According to TDRI research, if people aged 50-59 continue to work, it would help lift gross domestic product (GDP) by another 5% by 2050 because of the larger workforce, although the short-term gains would be limited.
“Measures to cope with the ageing society take time to implement and we have to act as early as we can,” he told Asia Focus .
“I think all the measures required are listed in the government’s long-term plan but to implement it successfully, it needs support and cooperation from several parties, so whether the execution is successful or not, we still have to see.”
Meanwhile, the labour shortage might worsen as neighbouring countries raise their minimum wages in line with their economic development. As a result, migrant workers now in Thailand might want to return home, he said.
“Cambodia, Laos and Myanmar are at the stage of driving economic development and they are in need of workers. Industries in those countries are also in the labour-intensive sectors including textiles. Thus they need a lot of labour, as Thailand did in the past,” he said.
“Thailand needs to shift from labour-intensive industries to sectors that are more advanced in terms of technology and with higher productivity. That requires the development of human resources through education and training.
“Innovation is also a key. Research and development takes a lot of time and money in order to ensure that work can be commercialised and not just stay on the shelf.”
The TDRI research on the ageing population suggests that technology development should increase by 1.6% a year for Thailand to maintain its level of economic development.
Hak Bin Chua, a Singapore-based economist at Bank of America, recommended that Thailand review its immigration and foreign worker policies.
“The country has to decide whether some liberalisation is socially acceptable so as to cushion the slowing and eventual shrinking of its labour force from 2018. An overly strict foreign worker policy risks hurting growth and derailing the fragile economic recovery,” he told Asia Focus .
“Thailand also needs to address its social support system, raise the retirement age and allow for the elderly to remain in the workforce for as long as possible.”
Another TDRI study raises concern about the declining workforce in the agriculture sector.
Yongyuth Chalamwong, the TDRI research director for labour, said the number of workers in the agricultural sector has fallen by 1.5 million or 1% annually over the past 10 years due partly to low wages.
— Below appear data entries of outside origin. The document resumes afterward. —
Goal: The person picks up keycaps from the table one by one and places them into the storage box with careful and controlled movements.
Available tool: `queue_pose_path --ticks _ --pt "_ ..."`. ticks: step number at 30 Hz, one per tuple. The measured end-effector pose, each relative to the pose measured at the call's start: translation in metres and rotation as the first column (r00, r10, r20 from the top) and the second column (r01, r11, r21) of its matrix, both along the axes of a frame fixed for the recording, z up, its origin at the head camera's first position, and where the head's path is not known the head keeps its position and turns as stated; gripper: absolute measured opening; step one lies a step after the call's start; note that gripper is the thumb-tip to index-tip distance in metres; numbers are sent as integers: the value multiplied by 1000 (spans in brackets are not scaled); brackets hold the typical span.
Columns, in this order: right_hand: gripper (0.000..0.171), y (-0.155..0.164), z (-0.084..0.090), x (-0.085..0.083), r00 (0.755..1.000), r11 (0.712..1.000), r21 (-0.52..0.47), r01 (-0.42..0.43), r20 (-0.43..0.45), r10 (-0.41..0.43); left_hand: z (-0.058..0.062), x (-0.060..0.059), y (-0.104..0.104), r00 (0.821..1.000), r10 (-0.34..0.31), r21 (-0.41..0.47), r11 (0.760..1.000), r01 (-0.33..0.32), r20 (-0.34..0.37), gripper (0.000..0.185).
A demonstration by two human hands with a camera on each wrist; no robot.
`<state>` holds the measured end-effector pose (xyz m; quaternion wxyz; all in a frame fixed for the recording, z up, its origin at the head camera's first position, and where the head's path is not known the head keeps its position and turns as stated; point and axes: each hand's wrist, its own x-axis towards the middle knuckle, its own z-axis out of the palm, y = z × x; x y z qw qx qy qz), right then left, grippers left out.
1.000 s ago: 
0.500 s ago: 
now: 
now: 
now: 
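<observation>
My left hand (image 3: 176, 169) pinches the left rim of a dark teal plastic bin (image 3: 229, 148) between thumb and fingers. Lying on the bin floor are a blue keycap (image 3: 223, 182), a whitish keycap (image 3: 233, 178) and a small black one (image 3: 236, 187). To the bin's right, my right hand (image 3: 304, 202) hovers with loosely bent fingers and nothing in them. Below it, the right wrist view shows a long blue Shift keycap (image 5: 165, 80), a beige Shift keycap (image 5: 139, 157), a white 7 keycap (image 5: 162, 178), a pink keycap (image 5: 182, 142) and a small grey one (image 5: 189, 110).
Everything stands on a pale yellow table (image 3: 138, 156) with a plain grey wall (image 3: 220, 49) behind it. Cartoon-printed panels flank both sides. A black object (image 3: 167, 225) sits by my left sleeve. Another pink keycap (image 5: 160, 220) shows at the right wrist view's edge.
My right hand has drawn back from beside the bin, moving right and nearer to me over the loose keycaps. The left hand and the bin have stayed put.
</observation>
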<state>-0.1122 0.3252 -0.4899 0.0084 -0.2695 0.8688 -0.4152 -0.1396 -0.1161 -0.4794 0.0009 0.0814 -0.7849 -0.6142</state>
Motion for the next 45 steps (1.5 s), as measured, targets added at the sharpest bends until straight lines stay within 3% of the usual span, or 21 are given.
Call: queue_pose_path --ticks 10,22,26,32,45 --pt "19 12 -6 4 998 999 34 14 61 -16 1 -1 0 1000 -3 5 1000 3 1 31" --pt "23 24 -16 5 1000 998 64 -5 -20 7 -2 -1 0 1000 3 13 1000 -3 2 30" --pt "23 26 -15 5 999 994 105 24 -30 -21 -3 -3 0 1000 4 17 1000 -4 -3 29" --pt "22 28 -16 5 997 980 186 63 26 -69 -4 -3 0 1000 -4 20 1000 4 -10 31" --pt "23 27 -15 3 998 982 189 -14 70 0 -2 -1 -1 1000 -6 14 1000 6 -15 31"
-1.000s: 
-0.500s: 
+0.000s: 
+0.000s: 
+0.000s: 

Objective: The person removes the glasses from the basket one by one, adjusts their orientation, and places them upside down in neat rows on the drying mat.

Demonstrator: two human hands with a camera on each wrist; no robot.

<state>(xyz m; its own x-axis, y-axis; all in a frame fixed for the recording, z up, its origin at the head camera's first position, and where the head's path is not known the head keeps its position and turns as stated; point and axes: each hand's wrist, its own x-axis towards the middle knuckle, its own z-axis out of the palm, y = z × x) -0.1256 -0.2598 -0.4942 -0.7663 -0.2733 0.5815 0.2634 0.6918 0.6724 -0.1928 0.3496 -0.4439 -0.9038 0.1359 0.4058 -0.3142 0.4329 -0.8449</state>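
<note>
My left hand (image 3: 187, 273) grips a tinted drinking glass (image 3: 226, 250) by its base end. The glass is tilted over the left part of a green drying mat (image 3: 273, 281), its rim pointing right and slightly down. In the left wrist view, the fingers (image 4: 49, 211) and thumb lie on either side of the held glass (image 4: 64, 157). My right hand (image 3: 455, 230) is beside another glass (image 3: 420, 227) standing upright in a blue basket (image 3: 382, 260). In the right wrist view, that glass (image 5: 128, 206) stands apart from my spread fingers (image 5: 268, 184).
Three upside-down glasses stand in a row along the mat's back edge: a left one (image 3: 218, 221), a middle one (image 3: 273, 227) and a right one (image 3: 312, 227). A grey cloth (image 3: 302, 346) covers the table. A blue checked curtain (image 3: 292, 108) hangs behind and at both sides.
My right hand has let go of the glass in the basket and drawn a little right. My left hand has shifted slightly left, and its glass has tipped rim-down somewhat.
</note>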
Meanwhile, the average age of agricultural workers has increased with 43% now over 50.
Given those factors, the sector relies increasingly on migrant workers, mainly from Myanmar, Laos and Cambodia. About 22% of nearly 3 million unskilled migrant workers are employed in agriculture.
“If Thailand’s agricultural sector does not go through a major revamp through the use of machines to replace human labour, the country will see the number of migrant workers in the sector topping 800,000 by 2021,” said Mr Yongyuth, adding that by then, low-tier migrant workers in Thailand would total 4 million.
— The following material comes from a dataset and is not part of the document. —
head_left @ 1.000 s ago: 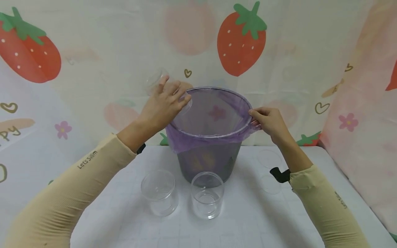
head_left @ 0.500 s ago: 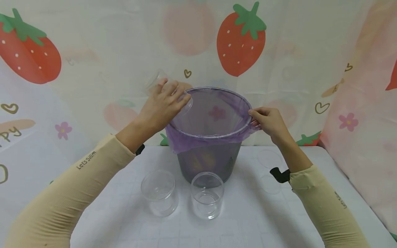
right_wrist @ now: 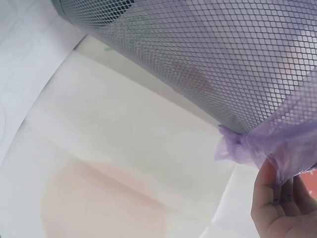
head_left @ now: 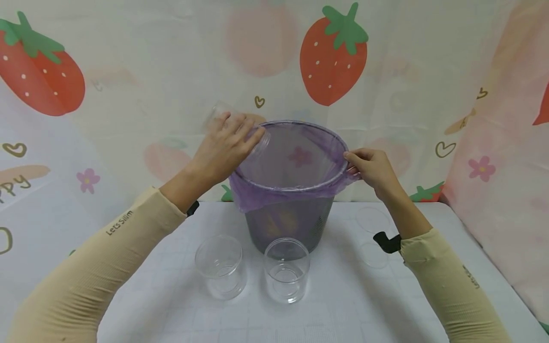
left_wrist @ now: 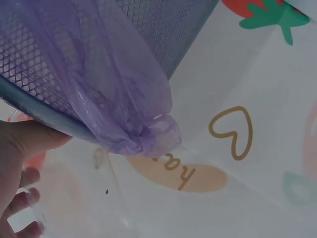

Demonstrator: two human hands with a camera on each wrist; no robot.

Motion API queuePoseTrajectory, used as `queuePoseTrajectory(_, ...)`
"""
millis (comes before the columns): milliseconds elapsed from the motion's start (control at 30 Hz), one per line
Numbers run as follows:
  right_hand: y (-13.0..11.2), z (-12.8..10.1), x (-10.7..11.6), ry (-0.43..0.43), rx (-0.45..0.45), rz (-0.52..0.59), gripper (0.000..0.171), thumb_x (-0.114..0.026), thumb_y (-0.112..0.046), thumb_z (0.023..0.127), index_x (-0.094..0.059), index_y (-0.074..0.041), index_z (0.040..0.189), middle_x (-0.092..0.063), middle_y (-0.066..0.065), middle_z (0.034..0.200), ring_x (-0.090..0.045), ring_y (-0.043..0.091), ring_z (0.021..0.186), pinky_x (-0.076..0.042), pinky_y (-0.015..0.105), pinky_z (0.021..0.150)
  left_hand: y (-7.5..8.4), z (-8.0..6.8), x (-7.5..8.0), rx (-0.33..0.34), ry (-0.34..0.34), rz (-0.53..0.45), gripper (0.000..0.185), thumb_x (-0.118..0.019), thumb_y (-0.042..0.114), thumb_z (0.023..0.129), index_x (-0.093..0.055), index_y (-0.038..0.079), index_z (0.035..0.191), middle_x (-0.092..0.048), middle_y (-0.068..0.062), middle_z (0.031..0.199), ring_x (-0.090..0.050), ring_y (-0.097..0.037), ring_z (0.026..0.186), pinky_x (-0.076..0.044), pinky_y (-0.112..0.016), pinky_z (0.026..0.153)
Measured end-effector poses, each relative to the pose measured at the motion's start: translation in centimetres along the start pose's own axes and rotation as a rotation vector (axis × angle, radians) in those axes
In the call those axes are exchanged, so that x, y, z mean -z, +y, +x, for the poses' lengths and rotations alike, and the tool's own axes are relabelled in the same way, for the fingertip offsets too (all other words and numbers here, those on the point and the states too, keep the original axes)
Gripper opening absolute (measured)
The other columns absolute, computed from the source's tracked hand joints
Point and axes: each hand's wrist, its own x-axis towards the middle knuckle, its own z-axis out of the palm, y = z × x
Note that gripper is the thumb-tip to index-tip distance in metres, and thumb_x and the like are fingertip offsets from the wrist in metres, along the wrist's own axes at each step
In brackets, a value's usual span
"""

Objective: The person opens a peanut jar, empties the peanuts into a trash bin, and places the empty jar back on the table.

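Note:
My left hand (head_left: 222, 151) grips a clear plastic cup (head_left: 216, 114) at the left rim of a grey mesh bin (head_left: 289, 226). The cup is tilted, its wide rim pointing down into the bin. What it contains cannot be made out. A purple bin liner (head_left: 261, 196) lines the bin and folds over its rim; at one side it is bunched into a knot (left_wrist: 161, 136). On the right side of the rim, my right hand (head_left: 373, 167) pinches the liner, thumb on top. The right wrist view shows those fingers (right_wrist: 267, 183) curled against the purple film.
Two clear plastic cups stand upright before the bin, a left cup (head_left: 220, 269) and a right cup (head_left: 287, 271). Two flat clear discs, a far disc (head_left: 373, 220) and a near disc (head_left: 374, 255), lie right of it. Strawberry-printed cloth (head_left: 171, 57) hangs behind the white table (head_left: 343, 305).
The cup in my left hand has tipped a little further and its rim has shifted slightly right over the bin. My right hand stays at the rim.

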Motion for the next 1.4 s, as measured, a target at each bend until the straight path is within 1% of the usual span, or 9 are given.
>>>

Such heavy reliance means Thailand will face an even bigger economic threat once those migrants start to return home. The Asean Economic Community (AEC), starting from the end of this year, will allow the free flow of capital and goods within Asean and that too could encourage migrant workers to leave Thailand to take part in growing economic development at home.
“We have to seriously restructure the agricultural sector and implement various practices such as commercial farming or integrated farming in areas that are suitable” said Mr Yongyuth.
He recommends that the government provide farmers with alternatives to increase incomes, cut expenses and reduce their dependency on manual labour. As well, a new generation farmers should be developed to replace old and retiring farmers.
“The use of migrant workers should be limited and we should treat them the same as local workers. Otherwise, heavy reliance on migrant workers would lead to never-ending security problems,” he added.